• **Work item**: Copy every line of the data in which the word "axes" occurs.

• **Data extract**:
▶

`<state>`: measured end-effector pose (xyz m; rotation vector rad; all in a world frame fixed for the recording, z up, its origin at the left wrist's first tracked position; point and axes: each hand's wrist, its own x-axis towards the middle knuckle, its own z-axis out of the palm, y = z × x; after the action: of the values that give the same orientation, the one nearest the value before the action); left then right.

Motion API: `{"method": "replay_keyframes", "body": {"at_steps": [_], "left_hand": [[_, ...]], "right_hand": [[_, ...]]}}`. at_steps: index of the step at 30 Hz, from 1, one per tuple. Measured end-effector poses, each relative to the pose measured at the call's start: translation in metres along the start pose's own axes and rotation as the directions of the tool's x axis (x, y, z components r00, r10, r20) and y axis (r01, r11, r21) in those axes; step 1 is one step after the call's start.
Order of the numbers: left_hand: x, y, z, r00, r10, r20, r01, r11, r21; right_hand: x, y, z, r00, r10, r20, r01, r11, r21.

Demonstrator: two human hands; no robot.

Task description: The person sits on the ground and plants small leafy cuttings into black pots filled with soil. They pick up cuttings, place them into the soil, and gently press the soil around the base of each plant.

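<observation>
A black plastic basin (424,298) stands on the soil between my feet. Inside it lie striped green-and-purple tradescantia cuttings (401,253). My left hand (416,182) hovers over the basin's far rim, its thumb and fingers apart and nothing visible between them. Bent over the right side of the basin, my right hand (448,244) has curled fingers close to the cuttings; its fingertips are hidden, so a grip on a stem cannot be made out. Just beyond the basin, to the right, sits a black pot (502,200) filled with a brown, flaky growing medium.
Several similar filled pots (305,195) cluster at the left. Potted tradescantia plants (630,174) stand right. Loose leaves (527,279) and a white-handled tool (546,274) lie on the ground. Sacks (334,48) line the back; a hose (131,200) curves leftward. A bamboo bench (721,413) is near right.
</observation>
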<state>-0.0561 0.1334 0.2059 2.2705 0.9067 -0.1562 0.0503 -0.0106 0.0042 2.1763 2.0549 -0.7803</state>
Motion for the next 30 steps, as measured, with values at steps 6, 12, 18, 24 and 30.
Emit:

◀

• **Task answer**:
`<state>`: measured end-effector pose (xyz m; rotation vector rad; all in a world frame fixed for the recording, z up, its origin at the left wrist's first tracked position; point and axes: each hand's wrist, its own x-axis towards the middle knuckle, its own z-axis out of the palm, y = z × x; after the action: of the values that give the same orientation, the one nearest the value before the action); left then right.
Motion API: `{"method": "replay_keyframes", "body": {"at_steps": [_], "left_hand": [[_, ...]], "right_hand": [[_, ...]]}}`. at_steps: index of the step at 30 Hz, from 1, one per tuple. Measured end-effector poses, each relative to the pose measured at the call's start: translation in metres along the start pose's own axes and rotation as the directions of the tool's x axis (x, y, z components r00, r10, r20) and y axis (r01, r11, r21) in those axes; step 1 is one step after the call's start.

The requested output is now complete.